[Task statement] In the listing that follows, the lines starting at the one containing "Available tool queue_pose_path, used" and ending at the one containing "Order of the" are to be returned exactly, both boundary lines included, and no others.

*** Opening of Exercise data ***

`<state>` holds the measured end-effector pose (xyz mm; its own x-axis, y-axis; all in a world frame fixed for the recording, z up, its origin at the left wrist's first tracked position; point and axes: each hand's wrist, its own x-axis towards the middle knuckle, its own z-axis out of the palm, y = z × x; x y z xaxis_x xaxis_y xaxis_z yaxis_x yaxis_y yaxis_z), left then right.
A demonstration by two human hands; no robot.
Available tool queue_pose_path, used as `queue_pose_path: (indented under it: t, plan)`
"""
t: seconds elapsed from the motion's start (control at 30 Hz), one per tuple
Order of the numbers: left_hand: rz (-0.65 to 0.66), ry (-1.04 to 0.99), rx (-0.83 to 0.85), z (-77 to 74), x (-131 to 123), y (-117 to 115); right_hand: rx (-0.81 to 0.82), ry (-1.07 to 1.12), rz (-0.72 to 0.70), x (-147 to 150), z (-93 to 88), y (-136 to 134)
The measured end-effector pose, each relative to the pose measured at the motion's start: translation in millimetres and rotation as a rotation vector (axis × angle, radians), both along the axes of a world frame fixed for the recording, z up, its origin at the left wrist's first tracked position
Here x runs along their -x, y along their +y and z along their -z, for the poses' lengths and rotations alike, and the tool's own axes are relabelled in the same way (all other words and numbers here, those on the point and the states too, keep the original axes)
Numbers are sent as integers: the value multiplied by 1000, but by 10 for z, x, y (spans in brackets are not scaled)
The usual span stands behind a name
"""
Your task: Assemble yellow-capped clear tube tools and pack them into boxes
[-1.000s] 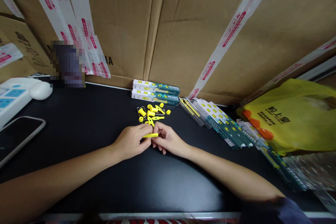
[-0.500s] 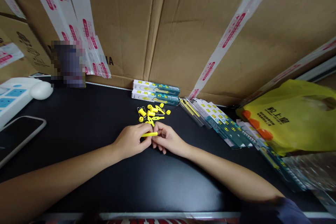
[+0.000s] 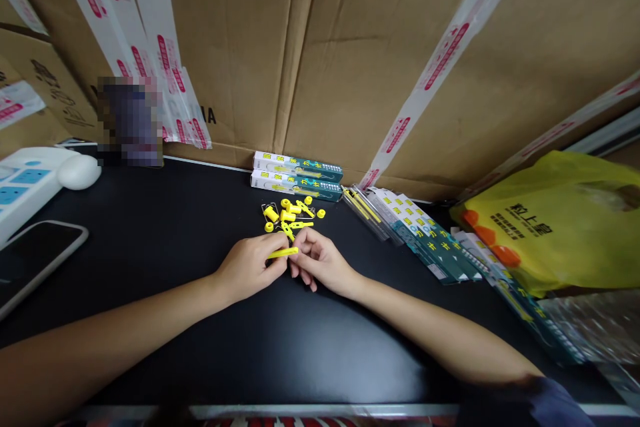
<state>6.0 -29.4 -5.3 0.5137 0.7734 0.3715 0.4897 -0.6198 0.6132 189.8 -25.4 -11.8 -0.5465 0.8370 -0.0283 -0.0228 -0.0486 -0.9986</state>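
Note:
My left hand [image 3: 249,267] pinches a slim yellow plastic strip [image 3: 284,253] between thumb and fingers, its free end pointing right. My right hand [image 3: 325,260] meets it at that end, thumb and forefinger pinched together; what lies between them, if anything, is too small to make out. Just beyond both hands is a small pile of yellow plastic parts [image 3: 287,215], with caps, plugs and flat pieces among them. Thin metal wire hooks [image 3: 269,205] and a spring lie in the same pile.
Two printed spring-scale boxes [image 3: 296,185] lie against the cardboard wall [image 3: 240,47]. Clear tubes with yellow strips [image 3: 367,210] and flattened boxes [image 3: 425,233] are to the right, near a yellow bag [image 3: 565,227]. A phone [image 3: 35,267] and a white power strip [image 3: 30,180] occupy the left.
The yellow strip has tilted slightly, its right end rising a little. My right fingers have shifted slightly at its end; both hands otherwise stay in place.

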Motion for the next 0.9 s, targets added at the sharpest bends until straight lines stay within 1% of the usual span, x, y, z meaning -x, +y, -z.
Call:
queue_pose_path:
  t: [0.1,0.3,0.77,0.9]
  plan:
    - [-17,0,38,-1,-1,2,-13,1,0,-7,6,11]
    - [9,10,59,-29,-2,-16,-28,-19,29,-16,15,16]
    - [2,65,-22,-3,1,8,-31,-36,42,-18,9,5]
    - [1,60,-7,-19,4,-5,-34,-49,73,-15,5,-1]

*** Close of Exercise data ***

[Answer for this exercise]
Available tool queue_pose_path, used as `queue_pose_path: (indented under it: t, plan)`
"""
t: seconds elapsed from the motion's start (control at 30 Hz), one per tuple
Order of the numbers: left_hand: rz (-0.65 to 0.66), ry (-1.04 to 0.99), rx (-0.83 to 0.85), z (-77 to 74), x (-131 to 123), y (-117 to 115); right_hand: rx (-0.81 to 0.82), ry (-1.07 to 1.12), rz (-0.72 to 0.70), x (-147 to 150), z (-93 to 88), y (-136 to 134)

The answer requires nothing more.